Le autrici l’hanno combinata bella, sul piano squisitamente culturale, ma non c’è dubbio, il loro è stato anche un tiro mancino alla paludata istituzione storiografica, così attenta finora a relegare il femminile tra le presenze il più delle volte solo accessorie nello sviluppo delle vicende che hanno visto Venezia imporsi sugli scenari socio-politici del Mediterraneo e oltre. Accomunate dalla professione giornalistica e dalla consuetudine con il pensiero tradotto nella prima, in esiti d’arte drammaturgica e poetica, e nella seconda in una connessione intermittente tra storia e favola, Antonella Barina e Daniela Zamburlin sono in realtà molto diverse per impostazione “filosofica” e per tensione operativa; proprio questa differenza va peraltro ad arricchire il comune impegno per il libro Donne Sante Dee.Guida ragionata alla città di Venezia (edizioni MarediCarta), che, in fondo, è uno strumento eccezionale per vivisezionare “chirurgicamente” la sostanza viva della città lagunare e farla pulsare di un ritmo diverso rispetto alla modalità con cui viene raccontata in forme paludate, illuminando quasi sempre la sacralità dei “soliti noti”. Le donne sono ora protagoniste assolute di questo volume, quelle della realtà viva e poi quelle della devozione religiosa e infine della mitologia.

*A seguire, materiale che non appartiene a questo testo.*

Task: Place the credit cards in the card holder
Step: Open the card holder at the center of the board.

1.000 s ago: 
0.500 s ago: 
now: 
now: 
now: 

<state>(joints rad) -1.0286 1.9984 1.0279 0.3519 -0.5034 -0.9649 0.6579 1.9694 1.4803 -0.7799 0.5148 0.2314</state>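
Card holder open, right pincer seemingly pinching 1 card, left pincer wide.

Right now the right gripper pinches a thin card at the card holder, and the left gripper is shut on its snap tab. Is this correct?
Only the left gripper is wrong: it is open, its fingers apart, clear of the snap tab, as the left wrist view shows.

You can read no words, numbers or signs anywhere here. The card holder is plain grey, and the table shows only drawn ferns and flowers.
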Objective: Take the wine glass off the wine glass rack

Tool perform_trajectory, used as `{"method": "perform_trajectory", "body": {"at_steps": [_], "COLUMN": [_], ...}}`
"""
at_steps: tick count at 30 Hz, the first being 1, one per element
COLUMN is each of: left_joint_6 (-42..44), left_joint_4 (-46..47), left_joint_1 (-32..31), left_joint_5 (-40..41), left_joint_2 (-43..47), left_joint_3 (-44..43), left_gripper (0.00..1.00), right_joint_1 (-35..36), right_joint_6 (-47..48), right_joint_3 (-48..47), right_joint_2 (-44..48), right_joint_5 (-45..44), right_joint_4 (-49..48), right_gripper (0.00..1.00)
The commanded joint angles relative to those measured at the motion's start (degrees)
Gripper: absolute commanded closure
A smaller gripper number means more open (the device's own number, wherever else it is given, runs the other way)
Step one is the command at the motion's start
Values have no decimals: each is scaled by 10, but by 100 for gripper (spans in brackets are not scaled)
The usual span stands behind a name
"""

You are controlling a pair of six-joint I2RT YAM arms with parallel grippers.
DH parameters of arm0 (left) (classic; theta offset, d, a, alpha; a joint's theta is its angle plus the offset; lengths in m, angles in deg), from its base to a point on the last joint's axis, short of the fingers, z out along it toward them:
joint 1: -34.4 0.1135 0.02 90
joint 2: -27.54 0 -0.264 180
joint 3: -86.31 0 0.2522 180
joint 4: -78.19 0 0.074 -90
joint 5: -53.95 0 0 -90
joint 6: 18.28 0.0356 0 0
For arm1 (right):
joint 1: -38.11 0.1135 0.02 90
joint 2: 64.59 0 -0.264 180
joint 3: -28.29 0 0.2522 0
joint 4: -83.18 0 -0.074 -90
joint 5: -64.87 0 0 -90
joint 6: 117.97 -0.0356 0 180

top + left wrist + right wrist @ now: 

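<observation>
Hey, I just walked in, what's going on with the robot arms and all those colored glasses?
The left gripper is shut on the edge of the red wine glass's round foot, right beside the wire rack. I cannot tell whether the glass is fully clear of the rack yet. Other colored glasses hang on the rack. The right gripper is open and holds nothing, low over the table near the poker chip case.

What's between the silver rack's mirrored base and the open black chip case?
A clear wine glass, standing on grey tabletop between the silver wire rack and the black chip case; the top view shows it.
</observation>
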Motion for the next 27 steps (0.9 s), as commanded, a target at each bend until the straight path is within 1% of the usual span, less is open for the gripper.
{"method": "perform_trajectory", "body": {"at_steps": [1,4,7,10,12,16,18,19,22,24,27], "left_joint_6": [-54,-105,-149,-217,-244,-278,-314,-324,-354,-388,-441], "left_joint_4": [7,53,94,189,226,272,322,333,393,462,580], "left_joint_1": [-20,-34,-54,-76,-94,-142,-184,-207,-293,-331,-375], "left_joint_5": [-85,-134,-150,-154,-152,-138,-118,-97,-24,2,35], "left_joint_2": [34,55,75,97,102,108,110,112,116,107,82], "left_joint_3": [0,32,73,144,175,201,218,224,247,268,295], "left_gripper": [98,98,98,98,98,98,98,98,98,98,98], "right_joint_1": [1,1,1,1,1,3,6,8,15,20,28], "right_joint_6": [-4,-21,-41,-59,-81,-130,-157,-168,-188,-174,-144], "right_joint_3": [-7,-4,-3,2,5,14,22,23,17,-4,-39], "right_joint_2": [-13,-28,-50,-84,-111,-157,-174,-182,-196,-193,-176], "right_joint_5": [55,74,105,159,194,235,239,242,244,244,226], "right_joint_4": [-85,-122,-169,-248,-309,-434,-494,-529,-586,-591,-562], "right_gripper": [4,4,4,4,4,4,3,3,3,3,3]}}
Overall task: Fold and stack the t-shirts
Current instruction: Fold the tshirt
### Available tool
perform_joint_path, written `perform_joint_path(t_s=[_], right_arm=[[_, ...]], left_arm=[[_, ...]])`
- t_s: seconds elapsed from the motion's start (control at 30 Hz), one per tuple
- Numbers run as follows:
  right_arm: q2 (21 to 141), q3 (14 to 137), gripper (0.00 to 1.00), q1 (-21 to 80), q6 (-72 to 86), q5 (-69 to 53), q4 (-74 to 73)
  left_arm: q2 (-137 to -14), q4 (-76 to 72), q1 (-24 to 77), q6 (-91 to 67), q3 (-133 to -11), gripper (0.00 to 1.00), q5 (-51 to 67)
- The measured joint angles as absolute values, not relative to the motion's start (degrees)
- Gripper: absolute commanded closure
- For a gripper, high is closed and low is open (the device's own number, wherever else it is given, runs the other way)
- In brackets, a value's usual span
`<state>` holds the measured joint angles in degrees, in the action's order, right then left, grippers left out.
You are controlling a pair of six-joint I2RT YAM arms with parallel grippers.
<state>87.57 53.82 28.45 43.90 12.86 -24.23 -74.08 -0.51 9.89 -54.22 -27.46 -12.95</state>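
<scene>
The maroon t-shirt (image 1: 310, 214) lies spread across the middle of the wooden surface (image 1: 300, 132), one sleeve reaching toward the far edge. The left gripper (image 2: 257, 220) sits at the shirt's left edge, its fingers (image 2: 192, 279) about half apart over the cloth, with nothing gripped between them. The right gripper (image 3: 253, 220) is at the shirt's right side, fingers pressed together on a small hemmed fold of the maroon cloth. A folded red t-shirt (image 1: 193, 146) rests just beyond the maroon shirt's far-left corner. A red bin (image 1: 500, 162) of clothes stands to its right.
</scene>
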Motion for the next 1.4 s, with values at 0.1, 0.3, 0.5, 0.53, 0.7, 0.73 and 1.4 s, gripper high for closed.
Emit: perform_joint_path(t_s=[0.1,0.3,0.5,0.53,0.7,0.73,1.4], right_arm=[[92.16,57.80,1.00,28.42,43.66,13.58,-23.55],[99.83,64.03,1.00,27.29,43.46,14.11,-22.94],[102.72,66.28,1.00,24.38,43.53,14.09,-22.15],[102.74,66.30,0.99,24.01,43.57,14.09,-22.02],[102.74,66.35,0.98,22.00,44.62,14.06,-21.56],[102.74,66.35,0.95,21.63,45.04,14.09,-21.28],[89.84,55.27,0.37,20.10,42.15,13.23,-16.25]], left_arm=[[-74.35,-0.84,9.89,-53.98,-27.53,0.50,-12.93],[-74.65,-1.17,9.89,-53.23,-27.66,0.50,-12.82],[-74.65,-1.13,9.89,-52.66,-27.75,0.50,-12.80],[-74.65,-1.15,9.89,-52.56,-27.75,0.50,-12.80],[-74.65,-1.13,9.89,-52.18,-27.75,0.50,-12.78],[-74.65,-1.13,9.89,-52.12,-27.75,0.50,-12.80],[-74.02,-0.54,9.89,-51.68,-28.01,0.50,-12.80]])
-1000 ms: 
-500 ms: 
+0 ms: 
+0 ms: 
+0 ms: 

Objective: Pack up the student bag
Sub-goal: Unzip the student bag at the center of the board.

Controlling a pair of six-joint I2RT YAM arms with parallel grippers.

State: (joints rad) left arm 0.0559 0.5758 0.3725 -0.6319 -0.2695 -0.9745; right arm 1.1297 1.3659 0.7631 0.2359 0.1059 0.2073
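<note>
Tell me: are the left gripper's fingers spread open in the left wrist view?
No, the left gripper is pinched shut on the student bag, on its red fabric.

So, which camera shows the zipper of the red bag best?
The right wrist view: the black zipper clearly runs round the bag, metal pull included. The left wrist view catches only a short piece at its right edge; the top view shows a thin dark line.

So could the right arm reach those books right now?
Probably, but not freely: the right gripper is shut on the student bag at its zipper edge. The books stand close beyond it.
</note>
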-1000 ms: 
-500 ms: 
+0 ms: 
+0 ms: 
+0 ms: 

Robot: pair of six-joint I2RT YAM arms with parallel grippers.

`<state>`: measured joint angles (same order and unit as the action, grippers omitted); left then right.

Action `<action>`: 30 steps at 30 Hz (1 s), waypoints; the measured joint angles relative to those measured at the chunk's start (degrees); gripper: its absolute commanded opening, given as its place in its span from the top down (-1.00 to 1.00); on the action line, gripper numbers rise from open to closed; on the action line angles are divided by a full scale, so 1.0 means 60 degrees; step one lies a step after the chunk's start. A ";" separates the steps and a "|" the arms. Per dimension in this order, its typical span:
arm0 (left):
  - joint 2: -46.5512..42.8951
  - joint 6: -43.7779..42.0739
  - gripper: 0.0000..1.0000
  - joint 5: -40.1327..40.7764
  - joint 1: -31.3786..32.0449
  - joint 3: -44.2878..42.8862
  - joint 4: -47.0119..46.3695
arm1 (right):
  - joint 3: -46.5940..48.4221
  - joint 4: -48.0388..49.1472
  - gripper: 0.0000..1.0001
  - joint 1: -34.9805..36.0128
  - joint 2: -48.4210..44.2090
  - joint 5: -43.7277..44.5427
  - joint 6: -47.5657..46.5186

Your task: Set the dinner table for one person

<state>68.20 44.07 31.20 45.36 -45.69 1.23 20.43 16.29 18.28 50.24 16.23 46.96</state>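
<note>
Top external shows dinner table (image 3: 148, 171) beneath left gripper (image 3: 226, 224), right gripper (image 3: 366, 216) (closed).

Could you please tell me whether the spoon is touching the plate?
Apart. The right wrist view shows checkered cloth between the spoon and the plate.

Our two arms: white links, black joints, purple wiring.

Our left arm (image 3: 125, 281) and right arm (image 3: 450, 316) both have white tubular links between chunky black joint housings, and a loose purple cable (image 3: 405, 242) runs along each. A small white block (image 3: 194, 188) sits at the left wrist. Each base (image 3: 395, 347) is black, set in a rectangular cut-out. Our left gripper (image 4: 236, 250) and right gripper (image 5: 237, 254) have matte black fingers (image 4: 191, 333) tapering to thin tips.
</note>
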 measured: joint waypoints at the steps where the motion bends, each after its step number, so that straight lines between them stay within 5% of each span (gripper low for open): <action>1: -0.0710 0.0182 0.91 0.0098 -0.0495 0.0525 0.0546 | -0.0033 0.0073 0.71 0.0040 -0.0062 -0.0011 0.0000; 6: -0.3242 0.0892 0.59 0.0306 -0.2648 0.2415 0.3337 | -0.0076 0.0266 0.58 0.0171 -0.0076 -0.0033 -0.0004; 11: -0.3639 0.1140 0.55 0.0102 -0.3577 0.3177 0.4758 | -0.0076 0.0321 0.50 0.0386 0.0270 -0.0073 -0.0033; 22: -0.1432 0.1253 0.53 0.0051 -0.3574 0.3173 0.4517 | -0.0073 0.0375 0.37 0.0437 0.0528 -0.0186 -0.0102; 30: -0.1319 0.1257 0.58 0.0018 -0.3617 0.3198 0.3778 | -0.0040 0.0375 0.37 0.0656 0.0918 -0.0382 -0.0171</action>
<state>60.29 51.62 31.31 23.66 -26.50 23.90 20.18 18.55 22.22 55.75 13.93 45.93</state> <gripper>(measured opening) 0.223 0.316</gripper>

Nella copertina firmata da Mita Barina Silvestri, la foto ritrae un dettaglio della fascia interna dell’arcone centrale della Basilica di San Marco, estremamente significativo anche per la capacità di sintetizzare nella metafora la linea significante primaria del libro: la Thetis che allatta il dragone, immagine della potenza creatrice e donatrice di vita.
Un ricco apparato iconografico (circa 500 fotografie di autori diversi e ritratti, mappe e vedute di una giovane artista spagnola Eva Martinez Souto) costituisce il supporto visivo di un percorso, fatto di tanti itinerari che si intersecano in una molteplicità di opzioni offerte a chi legge: in questo si può ingaggiare un vero e proprio rapporto interattivo con il volume, “costruendo” di volta in volta una diversa ipotesi di visita alla città. Per tale scopo sono utili indicatori di tempi e spazi una serie di preziosi dettagli che solita
mente sfuggono anche allo sguardo di persone che vivono a Venezia. Ma il tratto fondante del libro unisce in sé tensione saggistica, peculiarità narrativa, repertorio documentale e volo fantastico nelle lande del mito; da questo punto di vista, con la loro guida a quattro mani Barina e Zamburlin fanno viaggiare il lettore nelle intersezioni della storia e nei crogioli del mito, che trovano riscontro e hanno riverberi in realtà architettoniche puntualmente riproposte in un’analisi chiara (la scheda di destra è sempre riferita alla fisicità di chiese, palazzi, conventi, musei, oratori, isole, particolari ornamentali); così si aprono squarci su una Venezia fortemente impregnata dalla presenza del femminile, anche se mantenuta per troppo tempo in un cono d’ombra da storiografi che interpretano il loro studio come la focalizzazione dell’ovvio con il privilegio dello sguardo accordato acriticamente al maschile.